Twelve score and four years ago, smugglers, land grabbers, farmers, and shoe makers brought forth on this continent a new nation, conceived in a curiously narrow vision of Liberty, and dedicated—nominally—to the proposition that all men are created equal.

Now we are engaged in a great difference of opinion, testing whether that nation can endure much longer while ten Army posts continue to honor the names of men who fought against it in a great Civil War.

It would be altogether fitting and proper for us the living to re-dedicate those places. We could give them new names, in honor of others—men, or women, who struggled to complete, rather than halt, the as-yet unfinished work of creating a government of the people, by the people, and for the people.

The question is whether such changes can be made without that difference of opinion boiling over into a Civil War re-enactment with life ammunition—an outcome certainly better avoided. One American in forty ended up dead during the first go-round. If a remake produced a similar result, the loss would be equivalent to the combined populations of New Hampshire, Maine, Montana, Rhode Island, Delaware, South Dakota, and Guam.

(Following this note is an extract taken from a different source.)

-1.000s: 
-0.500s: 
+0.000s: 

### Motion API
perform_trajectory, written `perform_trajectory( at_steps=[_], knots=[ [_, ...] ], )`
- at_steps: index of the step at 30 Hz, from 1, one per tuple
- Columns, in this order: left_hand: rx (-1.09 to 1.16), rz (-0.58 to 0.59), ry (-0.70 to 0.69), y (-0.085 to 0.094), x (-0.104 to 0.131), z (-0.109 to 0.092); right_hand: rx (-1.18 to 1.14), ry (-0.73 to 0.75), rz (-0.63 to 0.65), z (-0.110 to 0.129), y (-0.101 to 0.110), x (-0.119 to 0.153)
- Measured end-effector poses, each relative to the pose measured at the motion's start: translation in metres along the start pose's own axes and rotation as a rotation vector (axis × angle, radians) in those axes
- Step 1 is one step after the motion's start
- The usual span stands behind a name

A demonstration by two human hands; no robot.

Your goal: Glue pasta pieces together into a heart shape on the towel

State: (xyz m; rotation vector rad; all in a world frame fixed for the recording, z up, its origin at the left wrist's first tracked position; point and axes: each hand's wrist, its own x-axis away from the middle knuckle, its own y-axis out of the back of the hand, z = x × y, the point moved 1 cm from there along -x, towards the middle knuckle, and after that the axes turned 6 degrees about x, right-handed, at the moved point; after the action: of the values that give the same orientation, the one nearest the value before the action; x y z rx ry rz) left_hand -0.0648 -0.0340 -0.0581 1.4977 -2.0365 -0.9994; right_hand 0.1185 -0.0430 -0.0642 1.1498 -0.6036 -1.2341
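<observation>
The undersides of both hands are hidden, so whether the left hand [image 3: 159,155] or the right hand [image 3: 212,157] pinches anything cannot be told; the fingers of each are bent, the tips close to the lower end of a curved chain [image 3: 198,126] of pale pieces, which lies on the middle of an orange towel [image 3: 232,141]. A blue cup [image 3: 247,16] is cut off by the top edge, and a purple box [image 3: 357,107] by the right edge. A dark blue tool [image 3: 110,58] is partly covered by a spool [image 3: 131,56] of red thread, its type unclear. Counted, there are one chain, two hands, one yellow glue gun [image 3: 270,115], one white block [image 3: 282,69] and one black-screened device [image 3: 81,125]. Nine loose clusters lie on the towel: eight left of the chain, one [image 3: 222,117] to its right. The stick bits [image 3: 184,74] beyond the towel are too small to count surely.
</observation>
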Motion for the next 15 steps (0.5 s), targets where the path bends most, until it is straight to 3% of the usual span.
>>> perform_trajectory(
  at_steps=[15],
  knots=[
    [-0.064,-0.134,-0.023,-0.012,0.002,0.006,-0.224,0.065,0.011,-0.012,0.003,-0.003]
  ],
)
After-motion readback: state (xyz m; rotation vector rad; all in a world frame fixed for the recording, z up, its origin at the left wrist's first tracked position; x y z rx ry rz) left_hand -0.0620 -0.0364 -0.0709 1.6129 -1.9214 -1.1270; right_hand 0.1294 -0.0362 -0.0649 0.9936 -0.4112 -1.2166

When we first wrote about this issue, on August 2nd, it seemed inconceivable that the Pentagon would ever rename even a relatively minor post such as Fort A.P. Hill—though there were plenty of reasons why it should.

It goes without saying that Hill was both a traitor and a loser; that’s true of the whole lot now under discussion. Certain additional factors make Hill a poor role model. One of the most notorious carousers in his West Point class, he had to repeat a year to make up for the time it took him to recover from an epic case of gonorrhea. Though he was effective early on in his Confederate career, he was frequently placed under arrest by his superiors. At several crucial times, however, he was unable to perform his duties due to the lingering effects of his youthful indiscretion.

The logistics involved in expunging Hill’s name alone—post signage, stationery, organizational charts, &c., &c.—would be considerable. But what of, say, Fort Benning? More than twice the size of Fort Hill, Benning houses more people than Manchester.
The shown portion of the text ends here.